A lire l’homme qui se livre, on se rend compte que le praticien du droit – « l’intellectuel spécifique » pour utiliser la désignation de Michel Foucault – s’est penché sur les rapports entre savoir et pouvoir. Résister, pour Me Satyajit Boolell SC, c’est autant ne pas céder sous l’effet d’une agression, que pour l’individu Ajit Boolell, faire obstacle à une action qui veut s’imposer par la force.
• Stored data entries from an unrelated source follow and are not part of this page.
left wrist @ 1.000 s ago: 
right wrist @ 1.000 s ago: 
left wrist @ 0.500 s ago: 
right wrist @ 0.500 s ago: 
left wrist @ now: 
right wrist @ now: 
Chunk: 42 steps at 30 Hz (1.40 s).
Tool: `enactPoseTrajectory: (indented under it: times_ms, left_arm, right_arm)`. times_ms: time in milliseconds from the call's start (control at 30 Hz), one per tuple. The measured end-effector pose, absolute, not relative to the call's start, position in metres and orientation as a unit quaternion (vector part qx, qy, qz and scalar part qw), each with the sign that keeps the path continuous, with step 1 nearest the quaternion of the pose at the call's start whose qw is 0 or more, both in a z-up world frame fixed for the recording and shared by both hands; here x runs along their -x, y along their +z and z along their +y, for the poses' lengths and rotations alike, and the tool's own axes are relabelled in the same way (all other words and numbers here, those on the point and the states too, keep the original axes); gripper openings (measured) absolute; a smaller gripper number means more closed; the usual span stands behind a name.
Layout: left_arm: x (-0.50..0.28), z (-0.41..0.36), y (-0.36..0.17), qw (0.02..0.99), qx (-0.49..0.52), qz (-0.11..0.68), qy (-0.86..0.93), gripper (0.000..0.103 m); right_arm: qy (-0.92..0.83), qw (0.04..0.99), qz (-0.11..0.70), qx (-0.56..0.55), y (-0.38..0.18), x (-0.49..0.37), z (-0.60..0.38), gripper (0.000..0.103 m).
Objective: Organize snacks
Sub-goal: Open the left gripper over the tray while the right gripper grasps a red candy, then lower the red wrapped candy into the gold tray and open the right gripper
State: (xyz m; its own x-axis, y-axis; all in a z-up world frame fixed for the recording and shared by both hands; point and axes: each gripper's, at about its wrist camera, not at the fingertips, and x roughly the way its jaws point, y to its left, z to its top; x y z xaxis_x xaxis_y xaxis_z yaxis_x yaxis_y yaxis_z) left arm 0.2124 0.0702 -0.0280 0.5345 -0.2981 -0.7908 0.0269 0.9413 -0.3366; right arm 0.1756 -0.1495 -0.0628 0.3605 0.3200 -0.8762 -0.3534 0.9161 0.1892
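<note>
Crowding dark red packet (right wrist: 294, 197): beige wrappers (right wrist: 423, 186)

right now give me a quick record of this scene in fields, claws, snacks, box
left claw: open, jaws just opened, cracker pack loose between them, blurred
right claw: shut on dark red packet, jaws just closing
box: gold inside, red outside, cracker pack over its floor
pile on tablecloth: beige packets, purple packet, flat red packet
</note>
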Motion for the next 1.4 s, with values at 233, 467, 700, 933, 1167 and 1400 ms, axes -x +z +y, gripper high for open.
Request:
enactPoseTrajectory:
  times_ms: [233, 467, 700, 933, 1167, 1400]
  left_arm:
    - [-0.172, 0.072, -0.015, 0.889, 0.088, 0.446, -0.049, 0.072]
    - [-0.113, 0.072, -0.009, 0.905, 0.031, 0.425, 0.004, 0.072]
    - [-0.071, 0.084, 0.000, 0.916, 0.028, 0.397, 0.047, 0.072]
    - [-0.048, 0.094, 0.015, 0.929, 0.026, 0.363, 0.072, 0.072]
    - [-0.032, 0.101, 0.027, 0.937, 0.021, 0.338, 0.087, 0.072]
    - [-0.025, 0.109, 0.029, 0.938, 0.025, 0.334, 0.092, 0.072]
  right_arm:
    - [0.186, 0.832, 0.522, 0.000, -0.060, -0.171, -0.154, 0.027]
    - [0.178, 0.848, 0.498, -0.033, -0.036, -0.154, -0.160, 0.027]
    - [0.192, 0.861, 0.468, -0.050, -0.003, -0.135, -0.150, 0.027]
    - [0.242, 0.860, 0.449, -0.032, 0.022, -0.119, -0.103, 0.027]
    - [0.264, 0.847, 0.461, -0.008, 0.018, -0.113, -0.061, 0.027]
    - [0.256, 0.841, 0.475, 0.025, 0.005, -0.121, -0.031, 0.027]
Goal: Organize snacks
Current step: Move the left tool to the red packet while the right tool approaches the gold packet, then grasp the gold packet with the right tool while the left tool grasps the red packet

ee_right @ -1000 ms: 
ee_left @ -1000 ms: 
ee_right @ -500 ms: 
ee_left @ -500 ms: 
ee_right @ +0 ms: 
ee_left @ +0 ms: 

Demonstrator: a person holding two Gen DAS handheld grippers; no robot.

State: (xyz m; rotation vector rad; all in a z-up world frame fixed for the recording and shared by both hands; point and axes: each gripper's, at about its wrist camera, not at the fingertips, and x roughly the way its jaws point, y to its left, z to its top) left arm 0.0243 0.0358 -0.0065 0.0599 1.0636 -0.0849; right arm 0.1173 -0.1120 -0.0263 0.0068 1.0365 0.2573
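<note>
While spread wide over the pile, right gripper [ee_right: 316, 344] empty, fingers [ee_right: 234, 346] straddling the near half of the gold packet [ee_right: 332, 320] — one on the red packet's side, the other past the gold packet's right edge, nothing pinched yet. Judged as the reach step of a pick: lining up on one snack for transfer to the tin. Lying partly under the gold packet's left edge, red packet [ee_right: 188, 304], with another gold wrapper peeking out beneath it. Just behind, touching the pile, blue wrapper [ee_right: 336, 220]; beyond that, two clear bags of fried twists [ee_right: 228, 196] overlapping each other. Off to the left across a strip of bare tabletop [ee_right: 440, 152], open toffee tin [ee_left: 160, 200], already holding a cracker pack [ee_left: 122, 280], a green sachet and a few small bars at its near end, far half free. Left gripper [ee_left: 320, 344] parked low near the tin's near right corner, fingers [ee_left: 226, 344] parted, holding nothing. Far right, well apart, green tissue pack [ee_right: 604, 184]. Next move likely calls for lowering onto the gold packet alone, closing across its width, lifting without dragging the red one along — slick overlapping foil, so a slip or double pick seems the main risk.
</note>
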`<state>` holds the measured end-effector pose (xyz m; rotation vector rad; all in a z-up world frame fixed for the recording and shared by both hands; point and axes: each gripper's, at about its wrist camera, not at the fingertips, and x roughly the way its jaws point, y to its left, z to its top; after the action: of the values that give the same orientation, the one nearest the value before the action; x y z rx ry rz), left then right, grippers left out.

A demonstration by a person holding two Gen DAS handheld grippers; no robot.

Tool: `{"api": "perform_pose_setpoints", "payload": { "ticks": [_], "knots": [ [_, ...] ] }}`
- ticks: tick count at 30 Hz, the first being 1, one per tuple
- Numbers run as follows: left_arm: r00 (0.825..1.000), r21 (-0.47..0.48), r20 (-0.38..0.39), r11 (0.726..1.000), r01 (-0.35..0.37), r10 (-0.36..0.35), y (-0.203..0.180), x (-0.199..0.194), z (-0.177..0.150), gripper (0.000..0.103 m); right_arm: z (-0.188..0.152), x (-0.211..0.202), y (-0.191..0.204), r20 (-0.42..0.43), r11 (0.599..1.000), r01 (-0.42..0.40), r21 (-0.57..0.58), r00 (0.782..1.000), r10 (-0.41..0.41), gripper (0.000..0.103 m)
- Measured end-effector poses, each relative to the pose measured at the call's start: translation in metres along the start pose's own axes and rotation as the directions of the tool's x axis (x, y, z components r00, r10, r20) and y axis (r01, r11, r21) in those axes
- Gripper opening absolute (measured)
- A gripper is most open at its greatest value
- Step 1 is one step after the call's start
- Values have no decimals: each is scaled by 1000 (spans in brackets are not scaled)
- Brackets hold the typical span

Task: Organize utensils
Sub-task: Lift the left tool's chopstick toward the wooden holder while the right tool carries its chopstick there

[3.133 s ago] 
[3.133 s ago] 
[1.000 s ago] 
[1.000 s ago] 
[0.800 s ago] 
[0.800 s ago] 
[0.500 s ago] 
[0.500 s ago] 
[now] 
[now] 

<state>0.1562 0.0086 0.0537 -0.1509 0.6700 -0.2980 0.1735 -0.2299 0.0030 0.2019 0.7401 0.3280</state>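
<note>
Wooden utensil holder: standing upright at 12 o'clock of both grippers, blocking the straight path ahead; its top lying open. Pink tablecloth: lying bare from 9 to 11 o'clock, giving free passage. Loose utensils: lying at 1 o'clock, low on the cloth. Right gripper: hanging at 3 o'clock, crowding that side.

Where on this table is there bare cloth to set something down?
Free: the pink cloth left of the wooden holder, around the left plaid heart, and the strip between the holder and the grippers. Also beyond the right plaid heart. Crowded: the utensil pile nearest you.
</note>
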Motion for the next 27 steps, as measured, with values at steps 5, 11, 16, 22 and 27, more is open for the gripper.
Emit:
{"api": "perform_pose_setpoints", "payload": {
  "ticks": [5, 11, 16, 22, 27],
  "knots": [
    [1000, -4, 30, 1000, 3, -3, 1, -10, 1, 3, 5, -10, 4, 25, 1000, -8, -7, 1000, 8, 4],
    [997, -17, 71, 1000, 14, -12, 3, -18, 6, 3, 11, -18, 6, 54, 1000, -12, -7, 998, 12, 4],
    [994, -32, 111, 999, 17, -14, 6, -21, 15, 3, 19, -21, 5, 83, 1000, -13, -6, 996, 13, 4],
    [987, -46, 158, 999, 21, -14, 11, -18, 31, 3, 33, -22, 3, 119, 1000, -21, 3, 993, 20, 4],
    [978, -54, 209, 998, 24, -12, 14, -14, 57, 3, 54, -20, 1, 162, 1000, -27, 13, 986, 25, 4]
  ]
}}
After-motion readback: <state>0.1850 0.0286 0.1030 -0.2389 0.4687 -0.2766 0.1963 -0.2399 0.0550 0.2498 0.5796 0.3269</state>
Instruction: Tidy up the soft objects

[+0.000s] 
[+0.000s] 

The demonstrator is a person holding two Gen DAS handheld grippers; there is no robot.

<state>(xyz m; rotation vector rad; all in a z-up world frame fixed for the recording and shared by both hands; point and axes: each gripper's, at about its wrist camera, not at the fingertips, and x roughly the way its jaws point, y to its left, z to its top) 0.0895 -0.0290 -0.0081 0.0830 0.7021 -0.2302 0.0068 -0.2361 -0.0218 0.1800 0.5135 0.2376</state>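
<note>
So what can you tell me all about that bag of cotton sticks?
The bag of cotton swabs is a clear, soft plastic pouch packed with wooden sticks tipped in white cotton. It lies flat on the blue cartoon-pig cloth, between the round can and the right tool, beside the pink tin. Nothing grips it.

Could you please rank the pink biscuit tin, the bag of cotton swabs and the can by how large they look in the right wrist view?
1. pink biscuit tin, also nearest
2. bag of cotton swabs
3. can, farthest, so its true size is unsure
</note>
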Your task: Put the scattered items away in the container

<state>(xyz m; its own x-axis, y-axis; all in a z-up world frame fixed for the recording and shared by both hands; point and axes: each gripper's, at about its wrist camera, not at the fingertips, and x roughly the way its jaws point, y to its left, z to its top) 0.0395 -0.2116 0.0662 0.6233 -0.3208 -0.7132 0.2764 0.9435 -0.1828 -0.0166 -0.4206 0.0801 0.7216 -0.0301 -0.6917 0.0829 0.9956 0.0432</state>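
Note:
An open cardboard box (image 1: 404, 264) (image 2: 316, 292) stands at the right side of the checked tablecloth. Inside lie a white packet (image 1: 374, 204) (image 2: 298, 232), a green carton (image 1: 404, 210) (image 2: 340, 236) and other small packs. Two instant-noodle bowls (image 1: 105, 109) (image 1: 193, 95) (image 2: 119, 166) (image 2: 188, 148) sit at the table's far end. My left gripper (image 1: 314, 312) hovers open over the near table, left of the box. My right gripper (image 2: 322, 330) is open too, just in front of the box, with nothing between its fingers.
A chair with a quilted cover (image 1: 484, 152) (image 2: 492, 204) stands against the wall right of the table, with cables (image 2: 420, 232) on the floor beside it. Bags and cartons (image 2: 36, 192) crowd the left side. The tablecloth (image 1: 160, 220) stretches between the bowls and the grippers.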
L’expérience l’ayant transformé lui-même en individu apte à philosopher, il nous apparaît comme celui qui mène une contre-conduite pour dévoiler les exagérations du pouvoir autant dans le contexte qui le concerne que dans celui d’une société incapable d’être véritablement concernée. Car, privé de vocabulaire par l’école publique et passant d’une consternation à une autre avec les réseaux sociaux, le Mauricien est en carence de lien social ; les plus jeunes perdus dans le « rat race » d’une réussite sociale fantasmée et les plus âgés s’enfonçant dans le déni de responsabilité pour le fiasco moral et politique qu’ils lèguent aux plus jeunes.

Foucault1 nous paraît, en effet, comme le philosophe plus à même de nous fournir les clés pour appréhender le type de résistance à laquelle le Procureur Boolell s’adonne et, dans le même temps, comment le témoignage du témoin Ajit Boolell vient éclairer la violence que la phénoménologie médiatique aura occulté. Car, paradoxalement, c’est bien l’auteur de « Surveiller et Punir » qui nous permet de réaliser la violence que l’Etat exerce, au nom de la population et du principe de la démocratie. Car, c’est bien Foucault qui nous montre une résistance active qui va, non dans le sens d’un soulèvement populaire visant la destitution d’un tyran (le modèle Bruneau Laurette), mais plutôt et surtout une initiative qui exprime la volonté résolue et courageuse d’agir selon les règles afin de paralyser un pouvoir intolérable parce qu’intolérant tant il est devenu défaillant.

Avec l’entretien que Satyajit Boolell accorde à Alain Gordon-Gentil, nous sommes rendus à ce point où le faux-fuyant n’est plus que l’issue des lâches, l’issue de ceux qui ne peuvent voir en face les coups mortels portés à la cohésion sociale et le renversement du droit et de l’ordre qui l’instaure. Si les exceptions à l’Etat de droit devraient être considérées comme une agression, en y consentant nous insulterions la mémoire de ceux qui, par le passé et encore aujourd’hui, parviennent à résister à la répression en se portant au secours du droit. Car, incapables d’entendre la parole qui nous prévient du mal, nous serions alors rendus au déni de ce droit qui nous fonde, et nous constitue en une nation.

Joël Toussaint


1  Chez Foucault, la distinction entre une résistance passive et une résistance active n’a pas pour but de délégitimer la violence ou la sauvagerie du peuple que les partisaneries auront fanatisé, mais permet plutôt d’ouvrir à l’analyse et à la description de deux dimensions complémentaires de la résistance : une résistance passive comme révélateur du pouvoir qui l’a produite, et une résistance active comme contestation voulue et explicite d’un pouvoir qui lui est insupportable.